Now the symptoms which she listed coincided neatly with those of consumption, many of which she would have remembered, as both her elder sisters had died of consumption when she was a child – but there was one important, and interesting, omission.

On the very next day after replying to Mr Williams, Charlotte wrote to Ellen Nussey and told her about her letter of the day before. She stated that she had written to ‘an eminent physician in London', and had given him ‘as minute a statement of her case and symptoms as I could draw up'. Note that word ‘minute'. Earlier in her letter to her friend, Charlotte told her: ‘Diarrhoea commenced nearly a fortnight ago, and continues still. Of course it greatly weakens her, but she thinks herself it tends to good.'

So there we have two sentences devoted to diarrhoea in the same letter to a friend but, amazingly, there was not a single mention of it in the ‘minute' statement sent to a doctor on the previous day! Is that not strange?

One could understand the omission had it been the other way round and she had mentioned it to the doctor and not to the friend. I do not suppose that diarrhoea would really have been considered a proper subject of correspondence between two genteel Victorian ladies, and therefore it would not have been surprising had Charlotte not mentioned it to her friend. On the other hand, it would not only have been acceptable but very relevant to have included the symptom in a letter to a medical man. It was a most peculiar omission but, as we shall see, there was a very good reason why it was not included.

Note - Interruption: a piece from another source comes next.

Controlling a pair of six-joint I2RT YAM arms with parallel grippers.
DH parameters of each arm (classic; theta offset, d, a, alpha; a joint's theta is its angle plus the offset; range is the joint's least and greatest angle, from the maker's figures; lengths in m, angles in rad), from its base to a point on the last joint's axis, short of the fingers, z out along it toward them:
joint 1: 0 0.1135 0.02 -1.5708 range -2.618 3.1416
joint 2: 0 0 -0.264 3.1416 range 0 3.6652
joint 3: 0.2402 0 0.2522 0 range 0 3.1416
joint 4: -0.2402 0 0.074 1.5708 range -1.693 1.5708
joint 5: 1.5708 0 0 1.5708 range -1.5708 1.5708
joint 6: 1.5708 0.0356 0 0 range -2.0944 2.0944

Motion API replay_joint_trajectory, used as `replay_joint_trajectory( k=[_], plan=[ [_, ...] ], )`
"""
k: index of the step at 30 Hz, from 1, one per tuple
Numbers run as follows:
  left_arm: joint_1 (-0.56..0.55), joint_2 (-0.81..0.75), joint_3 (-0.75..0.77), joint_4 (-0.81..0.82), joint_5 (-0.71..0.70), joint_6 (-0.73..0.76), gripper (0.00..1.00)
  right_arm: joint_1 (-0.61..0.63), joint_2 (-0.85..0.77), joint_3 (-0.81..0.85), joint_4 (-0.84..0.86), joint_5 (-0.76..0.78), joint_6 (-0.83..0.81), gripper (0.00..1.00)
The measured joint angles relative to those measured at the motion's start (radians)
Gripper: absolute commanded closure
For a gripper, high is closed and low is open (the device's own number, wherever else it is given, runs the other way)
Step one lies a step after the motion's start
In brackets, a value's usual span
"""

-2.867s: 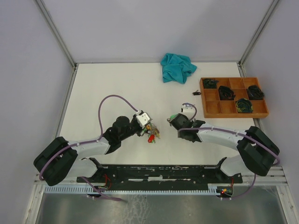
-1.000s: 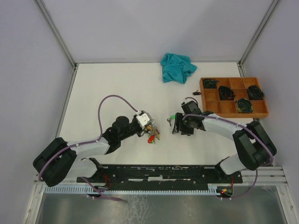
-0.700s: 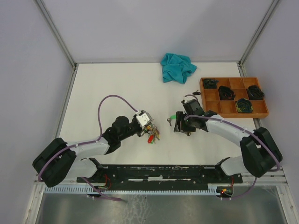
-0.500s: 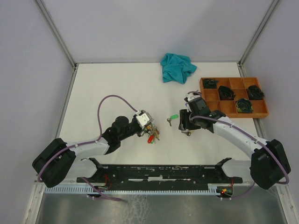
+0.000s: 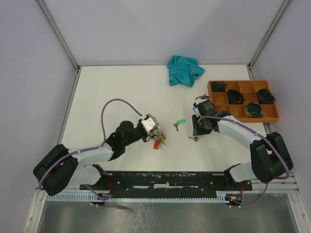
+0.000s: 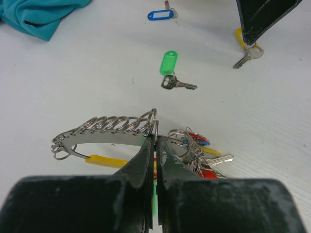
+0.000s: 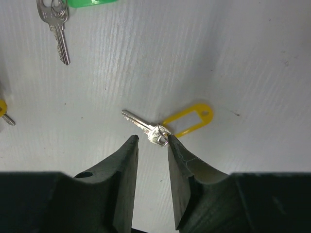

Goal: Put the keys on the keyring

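My left gripper point(image 5: 154, 131) point(image 6: 155, 139) is shut on the keyring point(image 6: 104, 127), a thin wire ring with a row of small loops. Several keys point(image 6: 204, 155) with red, blue and yellow tags hang on it by the table. A loose green-tagged key point(image 5: 179, 123) point(image 6: 168, 63) lies between the arms. My right gripper point(image 5: 197, 132) point(image 7: 152, 140) hovers open over a yellow-tagged key point(image 7: 146, 128) point(image 5: 194, 138). The key's head lies just beyond the tips, its small loop against the right fingertip point(image 7: 171, 141). A blue-tagged key point(image 6: 160, 14) lies farther back.
A teal cloth point(image 5: 184, 70) is bunched at the back of the table. A wooden compartment tray point(image 5: 241, 120) with black items stands at the right, just behind my right arm.
My right gripper has moved right, off the green-tagged key and over the yellow-tagged one, and its jaws have narrowed. The green-tagged key stays on the table. The left arm has not moved.
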Motion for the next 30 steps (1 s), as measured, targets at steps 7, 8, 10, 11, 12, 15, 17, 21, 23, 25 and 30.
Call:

I think that we may safely assume that Emily did not suffer from diarrhoea during the early stages of her ‘illness' because, in that same letter to Dr Epps, Charlotte told him that her sister had occasionally taken ‘a mild aperient'. Now one does not take a laxative if suffering from diarrhoea, and so we know that only one of the two statements is true. Either Charlotte was lying about the aperient, and Emily was subject to diarrhoea throughout the whole of her illness, or she was telling the truth. If she was
not
lying, then her sister must have been slightly constipated during the first two months of her incapacitation, but was affected by constant diarrhoea from the end of November.

There are two important reasons why I have gone into this matter at some length, distasteful though it may be. The first is that, if Charlotte was
not
lying about the aperient, the onset of Emily's diarrhoea coincided with the beginning of the poisoning. Then, secondly, comes the question of why Charlotte concealed her sister's distressing symptom from Dr Epps because – let there be no mistake about it – conceal it she did. Now why should she have done that? The answer, to my mind, is simple. It is because diarrhoea is a very common and well-known symptom of irritant poisoning, and Charlotte did not wish to alert Dr Epps to the possibility that all was not as it should have been.

Actually, she need not have worried herself. Diarrhoea often occurs during the later stages of tuberculosis, but it would seem that she did not know that.

All this, of course, goes a very long way in confirming what Nicholls told Martha, namely that Charlotte had every reason to suppose that Nicholls might be poisoning Emily, but that she did nothing about it.